Все калининградцы довольно много путешествуют по Европе. Мы видим, как Польша рванула вперед и куда мы пошли. Сейчас у меня торговый бизнес. Я хотел открыть производство детских колясок в Калининграде, но это же невозможно! В Польше нужно просто прийти, зарегистрироваться, месяц что-то поделать и можно уже во дворе своего дома что-то начинать клепать. А потом вырастает огромный завод. А у нас, если ты какую-то иностранную ткань завез из-за границы, ты должен эту ткань собирать, куда-то сдавать и заниматься другим бредом. Плюс куча всяких органов, которые тебя будут проверять каждые пять минут. 

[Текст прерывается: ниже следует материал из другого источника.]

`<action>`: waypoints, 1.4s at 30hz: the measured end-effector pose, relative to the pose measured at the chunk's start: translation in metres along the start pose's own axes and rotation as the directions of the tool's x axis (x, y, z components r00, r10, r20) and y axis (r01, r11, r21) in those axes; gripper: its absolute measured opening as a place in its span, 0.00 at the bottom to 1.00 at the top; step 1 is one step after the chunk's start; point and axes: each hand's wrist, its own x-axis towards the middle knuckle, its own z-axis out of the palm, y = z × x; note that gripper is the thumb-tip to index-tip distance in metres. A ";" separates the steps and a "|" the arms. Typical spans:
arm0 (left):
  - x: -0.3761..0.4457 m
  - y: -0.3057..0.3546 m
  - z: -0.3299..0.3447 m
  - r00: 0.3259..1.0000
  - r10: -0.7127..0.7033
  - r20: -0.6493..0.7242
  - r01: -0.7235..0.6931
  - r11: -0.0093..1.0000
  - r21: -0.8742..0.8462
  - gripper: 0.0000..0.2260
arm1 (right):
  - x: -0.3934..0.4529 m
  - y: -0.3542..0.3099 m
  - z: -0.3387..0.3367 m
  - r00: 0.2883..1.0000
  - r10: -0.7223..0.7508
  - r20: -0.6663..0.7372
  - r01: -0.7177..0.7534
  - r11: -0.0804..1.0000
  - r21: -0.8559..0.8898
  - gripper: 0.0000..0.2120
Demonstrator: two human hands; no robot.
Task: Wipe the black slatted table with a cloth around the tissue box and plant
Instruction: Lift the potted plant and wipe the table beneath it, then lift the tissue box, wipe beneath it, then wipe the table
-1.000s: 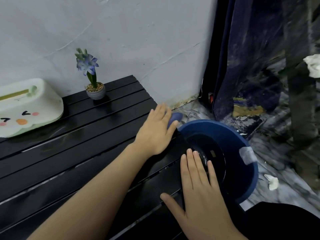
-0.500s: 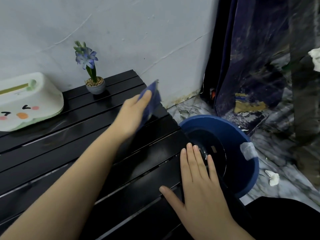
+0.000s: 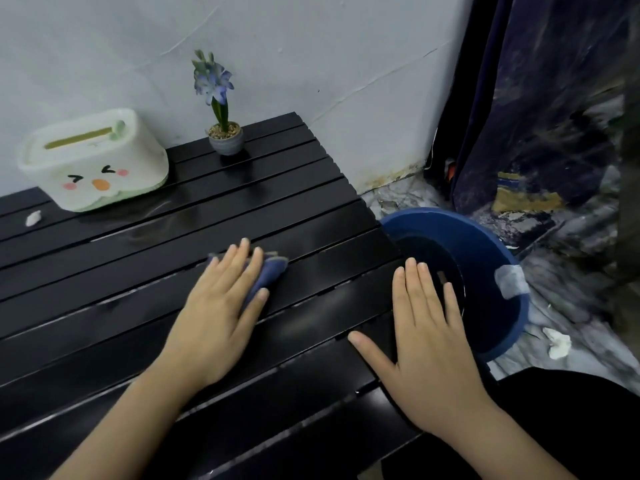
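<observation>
The black slatted table (image 3: 104,313) fills the lower left. My left hand (image 3: 221,306) lies flat near its middle, pressing a blue cloth (image 3: 270,275) onto the slats; the cloth shows past the fingers. My right hand (image 3: 426,337) rests flat, fingers apart, at the table's right edge and holds nothing. A white tissue box (image 3: 93,161) with a cartoon face stands at the back left by the wall. A small potted plant (image 3: 221,109) with blue flowers stands to its right at the back edge.
A blue bucket (image 3: 498,271) stands on the floor just past the table's right edge, under my right fingertips. A small white scrap (image 3: 33,218) lies on the table left of the tissue box. A dark curtain (image 3: 540,98) hangs at right. White scraps (image 3: 557,346) lie on the marbled floor.
My left hand lifted the cloth from the table's right edge near the bucket, then set it down flat nearer the middle. The right hand stayed put. The view shifted, showing more of the tissue box.
</observation>
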 end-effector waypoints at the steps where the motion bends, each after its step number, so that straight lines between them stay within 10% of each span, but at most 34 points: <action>1: 0.009 0.010 0.004 0.999 0.043 0.006 -0.043 0.999 0.024 0.29 | 0.000 -0.001 0.001 1.000 0.003 -0.003 -0.003 1.000 -0.007 0.47; 12: 0.137 0.117 0.055 0.905 0.422 0.053 -0.425 0.902 0.076 0.25 | 0.003 -0.002 0.004 1.000 0.020 -0.017 -0.020 1.000 -0.008 0.47; 18: 0.160 0.139 0.052 0.975 0.215 -0.047 -0.216 0.888 -0.406 0.21 | 0.003 -0.002 0.003 1.000 0.015 0.001 -0.015 1.000 0.026 0.48; 21: 0.153 0.137 0.029 0.997 -0.071 0.007 0.045 0.547 -0.836 0.15 | 0.004 -0.003 -0.001 1.000 0.015 0.027 -0.015 0.999 0.036 0.48; 25: 0.134 0.098 -0.009 0.937 -0.288 0.196 0.194 -0.035 -0.980 0.13 | 0.012 -0.016 -0.014 0.997 -0.015 0.082 0.007 0.995 0.098 0.48; 30: 0.085 0.011 -0.049 0.834 -0.491 0.251 0.113 -0.294 -0.949 0.16 | 0.047 -0.074 -0.033 0.983 -0.183 0.002 0.179 0.966 0.185 0.43; 37: 0.006 -0.137 -0.110 0.616 -0.787 0.029 -0.043 -0.070 -0.997 0.12 | 0.151 -0.190 -0.046 0.913 -0.398 -0.086 0.394 0.812 0.431 0.34; 42: -0.026 -0.235 -0.132 0.360 -0.895 -0.263 0.246 0.364 -0.898 0.15 | 0.247 -0.243 -0.036 0.895 -0.440 -0.075 0.399 0.714 0.576 0.36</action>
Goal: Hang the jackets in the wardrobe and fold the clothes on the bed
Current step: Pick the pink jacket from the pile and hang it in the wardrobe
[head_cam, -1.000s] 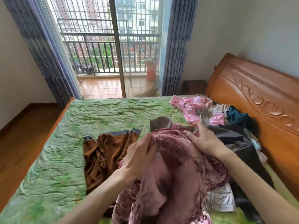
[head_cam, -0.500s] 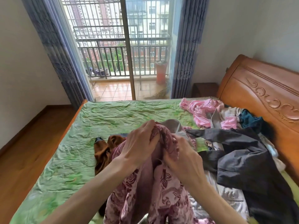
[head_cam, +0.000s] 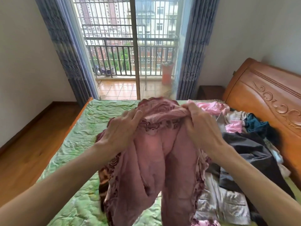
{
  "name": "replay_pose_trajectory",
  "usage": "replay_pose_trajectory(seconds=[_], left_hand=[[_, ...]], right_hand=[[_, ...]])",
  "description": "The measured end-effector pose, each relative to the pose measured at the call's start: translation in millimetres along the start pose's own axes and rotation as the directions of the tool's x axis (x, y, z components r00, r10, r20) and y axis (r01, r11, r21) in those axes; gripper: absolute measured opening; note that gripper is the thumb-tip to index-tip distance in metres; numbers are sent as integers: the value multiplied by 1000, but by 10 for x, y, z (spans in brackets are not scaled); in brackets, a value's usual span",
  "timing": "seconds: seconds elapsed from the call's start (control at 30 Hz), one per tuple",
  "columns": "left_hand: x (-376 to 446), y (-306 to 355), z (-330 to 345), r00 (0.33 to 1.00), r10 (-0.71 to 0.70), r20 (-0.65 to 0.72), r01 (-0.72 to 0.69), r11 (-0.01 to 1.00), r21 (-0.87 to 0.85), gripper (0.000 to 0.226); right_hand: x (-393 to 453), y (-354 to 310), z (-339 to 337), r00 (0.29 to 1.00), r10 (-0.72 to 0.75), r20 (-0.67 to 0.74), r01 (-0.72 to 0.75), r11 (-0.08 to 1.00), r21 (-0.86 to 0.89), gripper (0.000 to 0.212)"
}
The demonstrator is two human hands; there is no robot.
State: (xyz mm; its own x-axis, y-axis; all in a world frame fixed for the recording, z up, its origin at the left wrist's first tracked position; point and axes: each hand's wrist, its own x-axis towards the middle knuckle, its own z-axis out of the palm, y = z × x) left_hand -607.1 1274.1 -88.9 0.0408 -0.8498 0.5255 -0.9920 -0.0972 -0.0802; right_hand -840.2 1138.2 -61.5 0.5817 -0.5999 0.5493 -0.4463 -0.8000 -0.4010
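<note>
Both my hands hold up a pink garment with a dark rose pattern [head_cam: 156, 160], lifted off the bed and hanging down with its plain inside facing me. My left hand [head_cam: 120, 132] grips its left upper edge, and my right hand [head_cam: 200, 128] bunches the top right edge. The bed has a wrinkled green cover [head_cam: 73, 144]. A pile of clothes lies on the right side: a dark grey jacket [head_cam: 249, 152], a light pink garment [head_cam: 210, 106], a teal piece [head_cam: 255, 124] and a silvery grey one [head_cam: 223, 201]. A brown garment [head_cam: 103, 185] peeks out behind the lifted one.
A carved wooden headboard [head_cam: 268, 98] runs along the right. A small wooden nightstand [head_cam: 210, 92] stands beside it. Ahead is a glass balcony door [head_cam: 135, 54] between blue curtains [head_cam: 65, 54]. Wooden floor [head_cam: 27, 144] lies to the left of the bed.
My hands have raised the pink rose-patterned garment higher and moved apart, spreading its top edge. The view has tilted up toward the balcony door.
</note>
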Motion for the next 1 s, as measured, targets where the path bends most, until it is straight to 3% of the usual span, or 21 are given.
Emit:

Население ждет экономических улучшений, а их нет. Как человек, работающий в торговле, я могу сказать, что у всех с каждым месяцем все становится хуже. Думаю, скоро начнут разоряться и закрываться магазины. Этот процесс уже идет.

Мне хочется, чтобы Россия была по-настоящему европейской страной. Я не хочу, чтобы мои дети жили так же, как и мы, в Советском Союзе. Я лично уехать не могу, потому что плохо знаю языки и вообще возраст уже не тот. Если мы не будем хотеть преобразовать свою страну, то кто захочет?

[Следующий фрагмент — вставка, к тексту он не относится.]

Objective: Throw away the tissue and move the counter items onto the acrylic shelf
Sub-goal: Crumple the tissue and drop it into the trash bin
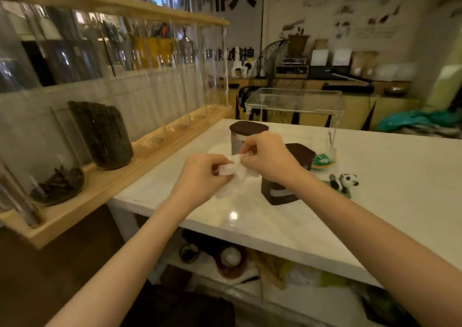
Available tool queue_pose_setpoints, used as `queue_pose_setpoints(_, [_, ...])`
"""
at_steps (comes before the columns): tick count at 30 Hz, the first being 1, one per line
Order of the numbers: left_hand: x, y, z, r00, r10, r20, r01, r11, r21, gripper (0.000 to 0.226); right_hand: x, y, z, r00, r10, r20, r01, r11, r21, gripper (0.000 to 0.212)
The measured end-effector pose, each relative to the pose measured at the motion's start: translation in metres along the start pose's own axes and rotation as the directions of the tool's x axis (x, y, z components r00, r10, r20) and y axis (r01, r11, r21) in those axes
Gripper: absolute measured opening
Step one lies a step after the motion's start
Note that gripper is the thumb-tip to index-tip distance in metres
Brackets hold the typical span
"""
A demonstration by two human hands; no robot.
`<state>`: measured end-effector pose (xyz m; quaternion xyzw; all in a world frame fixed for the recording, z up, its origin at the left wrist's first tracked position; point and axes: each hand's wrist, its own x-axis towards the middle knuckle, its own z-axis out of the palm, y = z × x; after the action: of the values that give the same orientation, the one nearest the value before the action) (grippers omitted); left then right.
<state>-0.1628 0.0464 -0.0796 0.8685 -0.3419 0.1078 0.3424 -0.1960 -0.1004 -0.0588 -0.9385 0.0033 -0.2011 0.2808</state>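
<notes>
A crumpled white tissue (236,174) hangs above the white counter (375,201), pinched between both hands. My left hand (200,179) grips its left side and my right hand (270,156) grips its top right. Behind my right hand stand two dark-lidded jars, one at the back (247,132) and one nearer (297,161), partly hidden by my wrist. A green packet (322,161) and a small panda figure (345,181) lie to the right. The clear acrylic shelf (295,101) stands at the counter's far edge.
A wooden rack (105,184) with tall glass tubes and dark-filled jars runs along the left. Under the counter a lower shelf (237,271) holds bowls and clutter. A back counter (337,81) with equipment lines the far wall.
</notes>
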Motion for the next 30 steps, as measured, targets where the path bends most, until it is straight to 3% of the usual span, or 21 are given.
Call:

Что касается молодых технократов, которых сейчас везде ставят губернаторами, то я на все это не особо обращаю внимания. Это те же самые люди, поставленные сверху. Они не работают на людей. Я не знаю, замечательный ли человек губернатор Антон Алиханов или нет, но он никак не реагировал, когда на штаб Навального нападали. Алиханов пришел со стороны, и даже если он что-то успешное сделает, он уедет дальше. Он не пришел, чтобы жить здесь и что-то строить здесь. Мне кажется, что, кроме журналистов, на него никто особо надежд и не возлагает.

Я заинтересовался протестной политикой, когда музыкант Юрий Шевчук задал Владимиру Владимировичу неприятный вопрос. Тогда тоже был кризис. Много бизнесов сдулись. Вроде бы все замечательно, страна встала с колен, но где-то она хромает. Начинаешь присматриваться, думать, прислушиваться. Оказывается, что где-то вожди соврали, где-то у них что-то не то.

На тот момент, как и сейчас, наиболее сильным протестным лидером был Алексей Навальный. И когда он сказал, что создает свою партию (имеется в виду Партия прогресса — прим. «Медузы»), я решил в нее вступить. Потом я отделение этой партии в Калининграде возглавлял некоторое время. Мы пытались ее зарегистрировать. Я ездил в Москву на эти несчастные съезды, но нам не давали зарегистрироваться. В Калининграде нас было человек десять.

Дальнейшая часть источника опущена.